L'étape suivante consiste à trouver des modèles visuels pour les animateurs, notamment pour donner vie au personnage principal. Le cinéaste s'adresse alors à James Thierrée, comédien, danseur et acrobate, vu dans les films de Tony Gatlif, en lui demandant de jouer quelques plans du film. Ses mouvements vont inspirer les animateurs, mais pas question pour autant d'avoir recours à de la rotoscopie. Peu à peu, le style du film, lignes, couleurs et textures, se précise. Ce sera du fusain avec un trait particulièrement fin. Seule la tortue sera animée en 3D. "On a très vite été convaincus que ce serait beaucoup mieux car c'est un objet dur avec des mouvements prédictibles, et rendre compte des changements de perspective aurait été trop compliqué. On a donc choisi une 3D classique avec un look final 2D, ce qui fait que personne ne se rendra compte de la différence." Même chose pour le radeau, la 3D permettant de le faire évoluer plus facilement.

La production se met alors en place et le studio commence à recruter des animateurs qui vont venir s'installer à Angoulême. "Il y a très peu de cartoon, tout doit être réaliste.

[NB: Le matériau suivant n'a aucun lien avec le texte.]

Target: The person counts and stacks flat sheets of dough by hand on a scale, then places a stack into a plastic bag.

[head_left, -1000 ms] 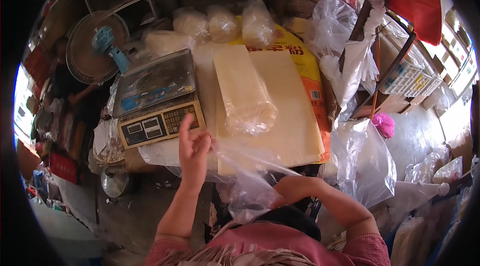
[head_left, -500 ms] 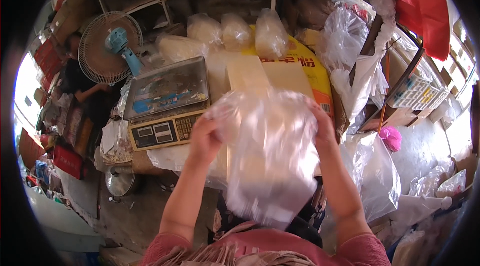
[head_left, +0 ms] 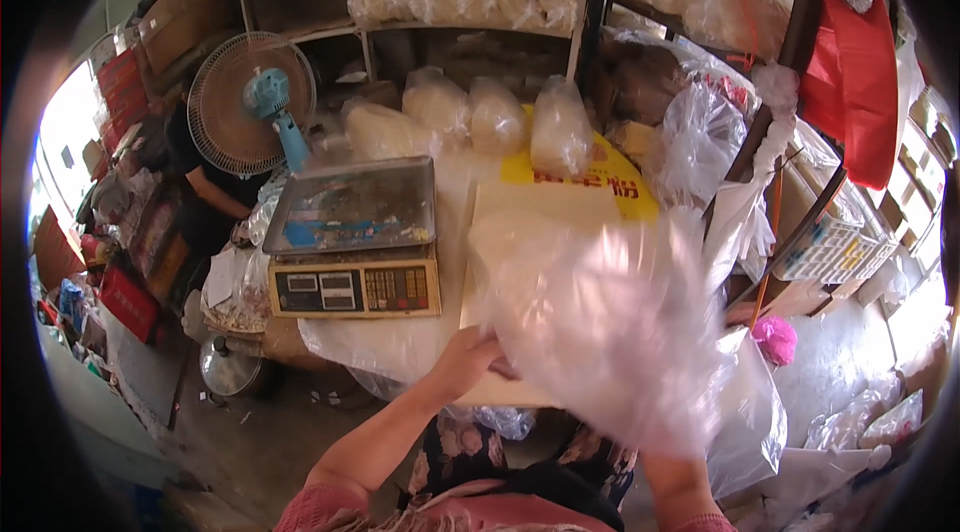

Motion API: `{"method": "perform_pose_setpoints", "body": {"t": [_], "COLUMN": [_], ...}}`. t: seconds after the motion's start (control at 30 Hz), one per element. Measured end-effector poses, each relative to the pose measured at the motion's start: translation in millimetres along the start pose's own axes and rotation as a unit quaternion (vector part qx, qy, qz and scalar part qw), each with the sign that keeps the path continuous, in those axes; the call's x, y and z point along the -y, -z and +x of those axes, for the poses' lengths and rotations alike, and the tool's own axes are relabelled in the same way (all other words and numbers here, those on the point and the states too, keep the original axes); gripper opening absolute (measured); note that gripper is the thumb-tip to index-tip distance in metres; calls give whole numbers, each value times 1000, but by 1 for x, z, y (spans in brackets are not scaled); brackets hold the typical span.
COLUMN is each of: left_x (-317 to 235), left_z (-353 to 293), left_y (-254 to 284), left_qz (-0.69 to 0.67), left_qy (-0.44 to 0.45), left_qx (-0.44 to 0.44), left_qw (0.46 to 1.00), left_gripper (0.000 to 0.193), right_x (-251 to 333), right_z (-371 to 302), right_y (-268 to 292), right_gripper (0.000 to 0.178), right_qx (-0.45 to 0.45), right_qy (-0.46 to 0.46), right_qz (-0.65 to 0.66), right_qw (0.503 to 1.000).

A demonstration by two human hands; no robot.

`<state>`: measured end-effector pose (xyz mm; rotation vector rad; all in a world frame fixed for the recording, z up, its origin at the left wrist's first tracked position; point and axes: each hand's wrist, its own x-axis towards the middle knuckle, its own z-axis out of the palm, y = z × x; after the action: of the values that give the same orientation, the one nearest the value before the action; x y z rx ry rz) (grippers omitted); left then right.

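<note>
A large clear plastic bag [head_left: 610, 332], smeared by motion, billows over the front right of the worktable. My left hand [head_left: 468, 362] is closed at the bag's left edge, seemingly pinching it. My right forearm rises from the lower edge, but the bag covers my right hand, so its fingers are hidden. Under and behind the bag lies a flat, pale cream sheet or stack of sheets [head_left: 535, 204], partly seen through the plastic. To the left of it stands a weighing scale [head_left: 355, 287] with a worn metal pan.
Several filled clear bags [head_left: 497, 122] stand along the table's back, beside a yellow printed sack [head_left: 625, 187]. A blue fan [head_left: 268, 92] is at the back left, near another person's arm [head_left: 215, 194]. A shelf rack [head_left: 470, 30] rises behind; a white basket [head_left: 835, 257] hangs right.
The bag has swung from in front of me to the right. My left hand has moved right and down, while my right hand has dropped behind the plastic. The view has shifted slightly.
</note>
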<state>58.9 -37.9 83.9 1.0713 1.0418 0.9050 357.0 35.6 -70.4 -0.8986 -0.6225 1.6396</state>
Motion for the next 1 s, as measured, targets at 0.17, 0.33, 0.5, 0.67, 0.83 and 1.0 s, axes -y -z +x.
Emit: {"method": "perform_pose_setpoints", "body": {"t": [0.17, 0.33, 0.5, 0.67, 0.83, 1.0], "left_x": [-4, -15, -30, 105, 210, -1], "left_z": [16, 55, 122, 201, 205, 98], "left_y": [-4, 37, 94, 105, 155, -18], "left_qz": [-137, -489, -102, 395, 615, 541], "left_qy": [-140, -162, -89, -288, -365, -234], "left_qx": [-16, 185, -11, -21, -88, -89], "left_qw": [981, 837, 991, 872, 694, 803], "left_gripper": [17, 20, 12, 37, 38, 29], "right_x": [82, 44, 23, -49, -72, 0], "right_z": [-49, -31, -33, 25, 22, -70], "right_y": [-194, -115, -126, -34, -51, -55], "right_gripper": [22, 23, 30, 40, 42, 42], "right_qx": [-19, 53, -2, -93, 5, -58], "right_qy": [16, 58, 61, 42, 78, 89], "right_qz": [214, 174, 63, -294, -284, 19], "right_qw": [977, 982, 996, 950, 956, 994]}}
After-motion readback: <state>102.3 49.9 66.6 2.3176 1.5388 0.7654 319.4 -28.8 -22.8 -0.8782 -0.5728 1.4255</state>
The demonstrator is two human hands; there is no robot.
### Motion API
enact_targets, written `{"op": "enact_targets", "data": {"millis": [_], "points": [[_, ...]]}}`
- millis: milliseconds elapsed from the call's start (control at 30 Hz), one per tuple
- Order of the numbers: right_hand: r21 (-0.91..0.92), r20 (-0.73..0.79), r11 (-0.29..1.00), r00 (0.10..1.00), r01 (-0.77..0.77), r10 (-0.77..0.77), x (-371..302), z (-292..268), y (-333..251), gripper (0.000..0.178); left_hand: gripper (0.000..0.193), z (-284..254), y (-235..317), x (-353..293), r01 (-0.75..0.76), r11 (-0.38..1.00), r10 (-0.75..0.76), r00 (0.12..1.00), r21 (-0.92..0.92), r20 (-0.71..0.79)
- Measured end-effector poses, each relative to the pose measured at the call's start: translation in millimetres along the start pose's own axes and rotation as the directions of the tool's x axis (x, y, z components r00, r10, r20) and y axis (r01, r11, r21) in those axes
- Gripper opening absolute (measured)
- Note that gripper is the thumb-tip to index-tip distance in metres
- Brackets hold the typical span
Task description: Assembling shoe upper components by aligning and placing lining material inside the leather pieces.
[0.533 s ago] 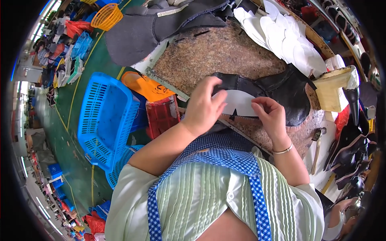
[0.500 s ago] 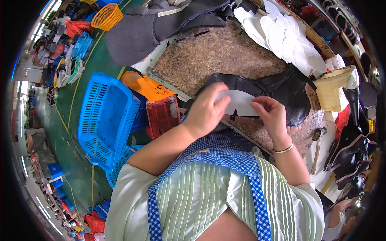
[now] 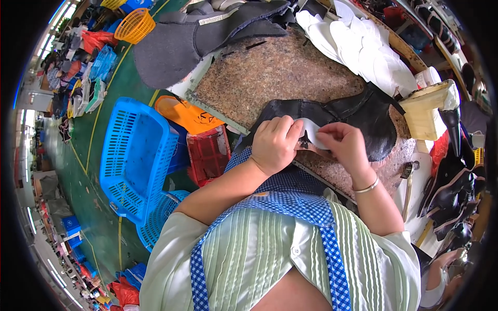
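A white notched stiffener piece point(image 3: 312, 130), half-round in shape, is gripped at both ends over a black leather boot upper point(image 3: 376, 127). My left hand point(image 3: 275, 144) closes on its left end, fingers curled, hiding that part. My right hand point(image 3: 345, 145) pinches the right end between thumb and fingers. The boot upper lies along the near side of a speckled stone slab point(image 3: 275, 70); its left portion runs behind my left hand. More white stiffener pieces point(image 3: 358, 44) are heaped at the slab's far right.
Dark grey boot uppers point(image 3: 171, 52) overhang the far left corner. At right stand a cream block-shaped container point(image 3: 428, 111) with a brush point(image 3: 453, 129) and a hammer point(image 3: 409, 186). A blue basket point(image 3: 168, 150), a red crate point(image 3: 207, 154) and an orange sheet point(image 3: 184, 114) are left of the bench.
My left hand has gone from open and blurred over the stiffener's left end to closed on it. My right hand has shifted slightly left, and the white piece now looks bent between them.
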State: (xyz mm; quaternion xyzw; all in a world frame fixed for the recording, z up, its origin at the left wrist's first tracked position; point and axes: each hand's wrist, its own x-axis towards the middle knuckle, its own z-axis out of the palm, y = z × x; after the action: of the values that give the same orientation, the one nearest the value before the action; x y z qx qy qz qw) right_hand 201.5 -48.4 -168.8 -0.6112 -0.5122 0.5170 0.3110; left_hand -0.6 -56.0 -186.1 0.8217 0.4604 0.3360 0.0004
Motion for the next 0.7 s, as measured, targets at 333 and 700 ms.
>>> {"op": "enact_targets", "data": {"millis": [333,700], "points": [[-0.359,0.106,0.589,0.659,0.724,-0.745,-28,24,-23,0.043,0.027,-15,13,7,0.192,0.973,-0.193,0.981,-0.13,0.007],[-0.404,0.364,0.459,0.6,0.791,-0.713,-22,13,-10,0.022,0.013,-35,-5,-17,-0.127,0.977,0.159,0.969,-0.171,0.189]]}}
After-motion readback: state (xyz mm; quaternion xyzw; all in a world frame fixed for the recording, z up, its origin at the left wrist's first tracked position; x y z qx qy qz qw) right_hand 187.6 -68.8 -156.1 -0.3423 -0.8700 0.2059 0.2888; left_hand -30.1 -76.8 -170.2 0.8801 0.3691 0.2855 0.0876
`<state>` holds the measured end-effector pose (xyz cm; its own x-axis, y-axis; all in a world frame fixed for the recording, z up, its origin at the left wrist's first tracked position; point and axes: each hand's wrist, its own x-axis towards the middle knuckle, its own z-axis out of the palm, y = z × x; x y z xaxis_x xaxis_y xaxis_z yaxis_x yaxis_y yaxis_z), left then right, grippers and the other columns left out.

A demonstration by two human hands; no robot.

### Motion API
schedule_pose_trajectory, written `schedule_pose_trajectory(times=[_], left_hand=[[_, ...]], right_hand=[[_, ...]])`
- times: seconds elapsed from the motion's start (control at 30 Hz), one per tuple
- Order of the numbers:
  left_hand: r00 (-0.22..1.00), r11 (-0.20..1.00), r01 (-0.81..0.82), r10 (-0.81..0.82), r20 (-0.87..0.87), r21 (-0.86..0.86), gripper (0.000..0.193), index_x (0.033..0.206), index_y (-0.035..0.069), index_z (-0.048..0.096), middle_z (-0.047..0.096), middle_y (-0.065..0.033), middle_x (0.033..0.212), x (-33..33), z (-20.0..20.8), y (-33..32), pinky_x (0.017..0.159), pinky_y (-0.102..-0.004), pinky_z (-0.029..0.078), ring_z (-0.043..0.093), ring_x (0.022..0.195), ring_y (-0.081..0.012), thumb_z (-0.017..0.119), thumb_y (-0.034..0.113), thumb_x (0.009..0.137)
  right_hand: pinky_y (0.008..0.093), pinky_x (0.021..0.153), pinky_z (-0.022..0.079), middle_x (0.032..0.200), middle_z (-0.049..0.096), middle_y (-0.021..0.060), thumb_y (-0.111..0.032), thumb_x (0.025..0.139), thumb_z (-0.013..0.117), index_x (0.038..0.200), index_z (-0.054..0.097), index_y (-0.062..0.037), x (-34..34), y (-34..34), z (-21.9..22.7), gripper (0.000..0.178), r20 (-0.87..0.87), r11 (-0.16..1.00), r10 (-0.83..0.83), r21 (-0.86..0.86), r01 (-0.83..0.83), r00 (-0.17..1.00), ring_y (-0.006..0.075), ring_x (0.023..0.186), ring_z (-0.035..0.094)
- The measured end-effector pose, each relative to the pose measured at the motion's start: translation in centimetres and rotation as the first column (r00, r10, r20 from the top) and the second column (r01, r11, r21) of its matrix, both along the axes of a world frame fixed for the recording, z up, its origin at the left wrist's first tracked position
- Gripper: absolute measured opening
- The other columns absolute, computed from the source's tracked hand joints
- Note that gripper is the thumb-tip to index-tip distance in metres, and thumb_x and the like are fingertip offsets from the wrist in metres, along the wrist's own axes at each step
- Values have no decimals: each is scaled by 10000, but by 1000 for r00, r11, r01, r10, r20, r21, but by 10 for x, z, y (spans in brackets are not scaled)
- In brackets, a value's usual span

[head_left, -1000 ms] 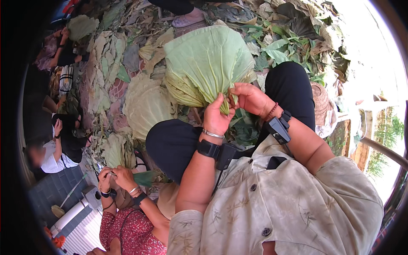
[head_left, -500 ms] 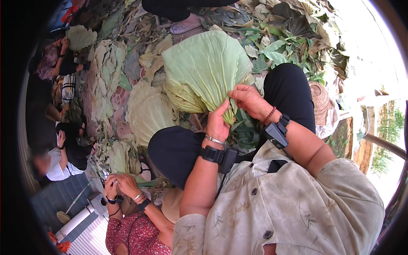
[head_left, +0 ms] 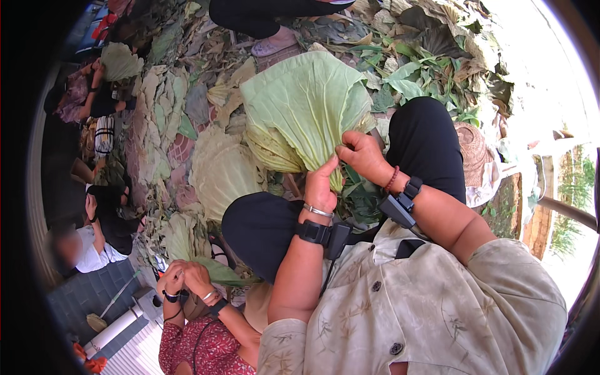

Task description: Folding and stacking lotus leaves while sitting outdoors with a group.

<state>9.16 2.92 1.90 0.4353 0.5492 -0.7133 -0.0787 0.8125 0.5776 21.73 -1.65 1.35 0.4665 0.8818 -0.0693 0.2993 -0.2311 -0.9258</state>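
A broad, pale green lotus leaf [head_left: 300, 100], gathered into a fan shape with raised veins, stands out in front of my knees. My left hand [head_left: 320, 186] is closed around its narrow gathered base, the thumb lying along the veins. Just to the right, my right hand [head_left: 365, 157] pinches at the leaf's edge near that base, thumb and forefinger pressed together. Under the base, the ends of the folds show between the hands. A flat, pale lotus leaf [head_left: 219, 165] lies on the ground left of the held one.
Dried and green leaves [head_left: 406, 69] litter the ground. A woven straw hat [head_left: 473, 153] sits beside my right knee. At the lower left, a co-worker's hands [head_left: 186, 278] work close to my left side. Other people sit along the left, and a shoe [head_left: 274, 42] shows at the top.
My right hand has shifted slightly down along the edge of the leaf toward its base. The leaf's upper edge sits a little lower, and the view has moved slightly.
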Motion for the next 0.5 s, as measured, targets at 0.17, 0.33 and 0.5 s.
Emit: schedule_pose_trajectory(times=[0.17,0.33,0.5], left_hand=[[998,1000,12,-13,60,10,137,867,77,576,534,2,695,1,6,0,476,-257,419,514,584,-116,619,184,795],[999,998,39,-38,-15,49,151,873,72,577,541,-3,719,0,12,-3,486,-258,419,500,581,-115,602,206,808],[992,993,105,-101,70,-54,182,888,41,567,537,-9,714,-3,9,2,478,-242,399,491,577,-113,590,208,819]], right_hand=[[312,555,400,711,544,54,-160,760,578,763,522,-9,6,0,6,161,-344,997,-17,-75,-10,939,134,651,518],[230,544,381,821,569,16,-137,785,595,904,562,-71,10,4,23,140,-886,988,-151,-127,84,439,76,672,498],[241,512,375,706,559,-7,-135,785,601,788,572,-57,12,2,3,84,-741,993,-110,-106,46,662,81,577,479]])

Et c'est sans doute ce qu'il y a de plus difficile à faire. J'ai tout de suite senti par exemple que les gens qui avaient travaillé sur L'illusionniste seraient de parfaits candidats." Habitué au papier, Michaël Dudok de Wit passe pour l'occasion au numérique, déléguant tout le travail d'animation, se concentrant sur les retouches, le travail des détails et les validations. "Je me suis aperçu qu'on avait tout de même plus de possibilités et de flexibilité avec le numérique. On peut faire des modifications sans avoir à gommer, donc sans aucune perte de qualité. Et comme certains assistants animateurs travaillaient tout de même à l'étranger, c'était absolument nécessaire. C'est vraiment quelque chose que j'ai l'intention d'explorer dans le futur, quand j'aurai un peu plus de temps."

À présent, hormis le montage et l'étalonnage, tout le travail sur l'image est quasiment achevé. Mais un gros travail de sound design reste à effectuer. "La nature est omniprésente. Il y aura tout le temps des bruits de ressac, le vent, le bruissement des bambous." Une création sonore d'autant plus importante que le film sera quasiment sans dialogue. Quant à la place de la musique, elle reste encore à définir.

The Red Turtle devrait être achevé pour le premier semestre 2016. Il est produit par le studio Ghibli et Wild Bunch, en coproduction avec Why Not Productions, Belvision, Arte France Cinéma, avec le soutien de Canal+, de la Fondation Gan et du Pôle Image Magelis. Et Prima Linea Productions a pris en charge toute la fabrication du film.